Modified VOC Using Three Symmetrical Components for Grid-Supporting Operation During Unbalanced Grid Voltages and Grid-Forming Operation in Hybrid Single-Phase/Three-Phase Microgrid

Virtual oscillator (VO) control is the most advanced time-domain-based control strategy for grid-supporting and grid-forming inverters. VO Controllers (VOCs) provide better dynamic performance than droop controllers and virtual synchronous machine controllers. However, the existing VOCs can only provide synchronization with the positive-sequence voltages of a connected electrical network. As a result, the existing VOCs cannot operate in an electrical network with unbalanced voltages.

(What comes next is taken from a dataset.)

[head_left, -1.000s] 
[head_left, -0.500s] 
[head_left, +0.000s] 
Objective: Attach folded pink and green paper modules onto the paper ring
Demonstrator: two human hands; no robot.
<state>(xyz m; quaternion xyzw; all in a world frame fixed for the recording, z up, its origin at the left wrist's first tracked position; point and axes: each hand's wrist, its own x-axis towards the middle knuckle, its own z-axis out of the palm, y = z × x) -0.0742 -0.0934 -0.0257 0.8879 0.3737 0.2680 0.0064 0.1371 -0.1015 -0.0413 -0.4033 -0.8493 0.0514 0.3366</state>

This article has introduced the Instantaneous Symmetrical component-based VOC (S-VOC), which can provide continuous synchronization simultaneously with the positive-, negative-, and zero-sequence voltages of a connected electrical network. The proposed S-VOC enables two very important and relevant functionalities for grid-supporting and grid-forming inverters. The functionalities are the grid-supporting operation in the presence of unbalanced grid voltages and the accurate load-sharing in grid-forming mode when single-phase and three-phase sources are integrated into the same hybrid microgrid architecture. At the same time, the proposed S-VOC preserves the superior dynamic performance of the existing VOC. Furthermore, the proposed S-VOC can replace the existing VOC without any extra sensor. The systematic design procedure and mathematical analysis of the proposed S-VOC are presented in this article. Simulation studies and hardware experiments are conducted for validation.